Educación para convivir
Publicado el 17/10/2019 a las 08:36
Me pregunto si en otros muchos países que nos llevan ventaja en lo que ahora llamamos “movilidad sostenible”, se ha producido un debate de la cuestión tan largo y penoso como el que estamos viviendo.
A mi modo de ver, somos especialistas en oponernos a todo lo que se propone como novedoso y que a todas luces beneficia a la colectividad. El motivo, lo desconozco, pero esto es un hecho: el “de qué se trata, que me opongo”, es un distintivo muy nuestro. En esta línea, asisto sorprendida al debate que se está produciendo con este tema. Soy una señora usuaria de la bicicleta en mis desplazamientos urbanos pero que sigo utilizando también el coche. Por esto es por lo que sigo este asunto con auténtico apasionamiento. Y aún no me aclaro. No me aclaro y lo peor de todo es que tengo miedo. Sí, miedo. ¿ Quién no lo tendría si tuviera que circular por la calzada cuando en ocasiones debemos pensar antes si nos corresponde ir por la derecha, por la izquierda o por dónde? ¿Quién no se asustaría si es objeto de insultos por el mero hecho de circular despacito, con su casco y con todos los aditamentos posibles y exigidos? ¿Cómo no vamos a tener miedo si para llegar a ciertos lugares nos jugamos el tipo y se nos agrede de esa manera solo por atrevernos a desplazarnos utilizando para ello una bicicleta?
Esto no lo he visto en ningún sitio. Viajo con mucha frecuencia a tres países que nos llevan muchos años de ventaja: Francia, Holanda y Suiza. Nunca he visto a gente insultar a un ciclista, sino todo lo contrario. Se le concede su merecido espacio dentro de la ciudad. Un lugar compatible con el de los automóviles y con el de los peatones. Allí la gente convive y comparte aún cuando las condiciones no sean las óptimas.

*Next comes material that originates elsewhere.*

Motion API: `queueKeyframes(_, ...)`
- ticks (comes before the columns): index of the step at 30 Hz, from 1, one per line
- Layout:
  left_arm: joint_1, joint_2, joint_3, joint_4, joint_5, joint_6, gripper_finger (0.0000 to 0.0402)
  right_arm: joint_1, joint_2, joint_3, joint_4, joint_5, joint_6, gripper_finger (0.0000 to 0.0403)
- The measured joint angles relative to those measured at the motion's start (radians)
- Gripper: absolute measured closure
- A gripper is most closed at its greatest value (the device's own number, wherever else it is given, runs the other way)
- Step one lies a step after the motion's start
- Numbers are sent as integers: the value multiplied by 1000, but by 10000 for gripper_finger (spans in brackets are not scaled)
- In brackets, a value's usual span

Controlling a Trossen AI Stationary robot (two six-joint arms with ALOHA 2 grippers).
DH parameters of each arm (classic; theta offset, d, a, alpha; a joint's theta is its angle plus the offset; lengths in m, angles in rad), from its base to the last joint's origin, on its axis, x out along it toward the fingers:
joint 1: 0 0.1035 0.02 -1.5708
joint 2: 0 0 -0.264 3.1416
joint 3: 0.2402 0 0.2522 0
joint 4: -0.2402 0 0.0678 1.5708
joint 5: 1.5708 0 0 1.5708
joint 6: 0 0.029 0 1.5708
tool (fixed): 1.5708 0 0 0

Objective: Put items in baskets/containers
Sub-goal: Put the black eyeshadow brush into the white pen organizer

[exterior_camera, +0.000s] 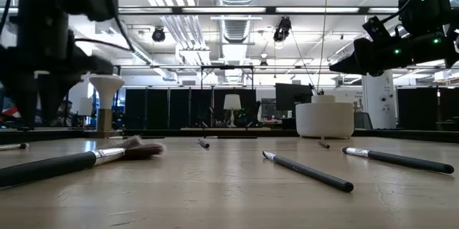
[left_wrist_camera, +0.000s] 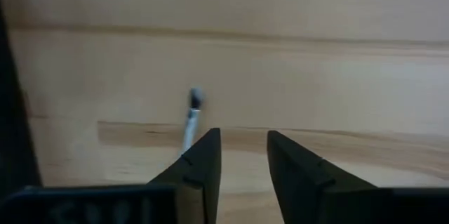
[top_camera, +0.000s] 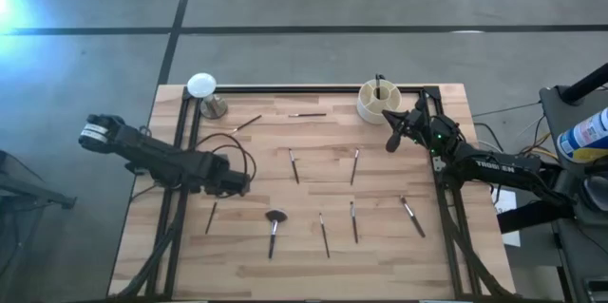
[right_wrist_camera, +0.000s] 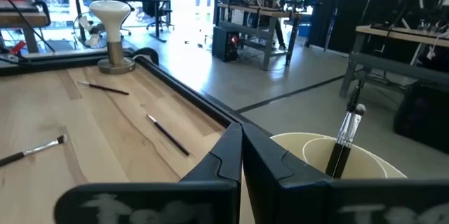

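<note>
Several thin makeup brushes lie flat on the wooden table, among them one with a wide fluffy dark head point(top_camera: 275, 231) and one at the near right point(top_camera: 412, 216). The cream-white cup point(top_camera: 378, 102) stands at the far right with one brush point(right_wrist_camera: 347, 138) upright in it. My right gripper point(top_camera: 392, 139) is shut and empty, raised just near-side of the cup point(right_wrist_camera: 337, 159). My left gripper point(top_camera: 239, 179) is open and empty, low over the left half of the table. In its wrist view point(left_wrist_camera: 243, 134) a thin brush point(left_wrist_camera: 191, 117) lies beside one finger.
A white disc on a metallic stand point(top_camera: 202, 92) stands at the far left corner. Dark frame rails run along the table's left, far and right edges point(top_camera: 313, 89). Bare wood shows between the scattered brushes in the middle point(top_camera: 323, 189).
</note>
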Motion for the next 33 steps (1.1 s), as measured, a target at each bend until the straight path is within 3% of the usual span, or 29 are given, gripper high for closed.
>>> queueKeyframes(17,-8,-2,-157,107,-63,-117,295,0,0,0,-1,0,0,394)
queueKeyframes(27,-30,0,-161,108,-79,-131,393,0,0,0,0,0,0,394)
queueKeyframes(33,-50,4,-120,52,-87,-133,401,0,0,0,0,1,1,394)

En París, viviendo entonces allí hace ya casi 30 años, las bicicletas empezaron utilizando el carril bus y taxi y consiguieron en poco tiempo que este medio de transporte creciera considerablemente. Y sabemos que esta ciudad no está especialmente preparada para ello (suelo adoquinado, aceras, escalones por doquier). Solo la decisión política de facilitar el uso de la bicicleta, sin que fuera ni siquiera importante el delimitar el espacio con un carril bici, y por supuesto la educación de la sociedad lo hicieron posible.
Una vez más, quizás sea esto lo único que nos falta. Educación para convivir. Educación para entender que la calle es de todos y que deberemos aprender a compartirla. Por extensión: una ciudad que presenta en portada la noticia de que a ciertos animales se les permite el acceso a ciertos establecimientos comerciales, cuando luego se reconoce que la presencia en la misma de los perros casi alcanza la de los niños en edades comprendidas entre los 0 y los 7 años, es una sociedad que aún no está educada y que por el momento dista mucho de estarlo. No solo los ciclistas sino también los animales deben tener un espacio entre nosotros. Y termino con un párrafo de Javier Yábar, veterinario especializado en perros: “Mi caminar profesional está repleto de miradas joviales, lametones, coletazos y cabriolas... Puedo dar fe de que el amor que he visto en perros compañeros ha conseguido que muchas personas salieran adelante en esta jungla inhóspita que a veces es nuestra sociedad”. Pues eso.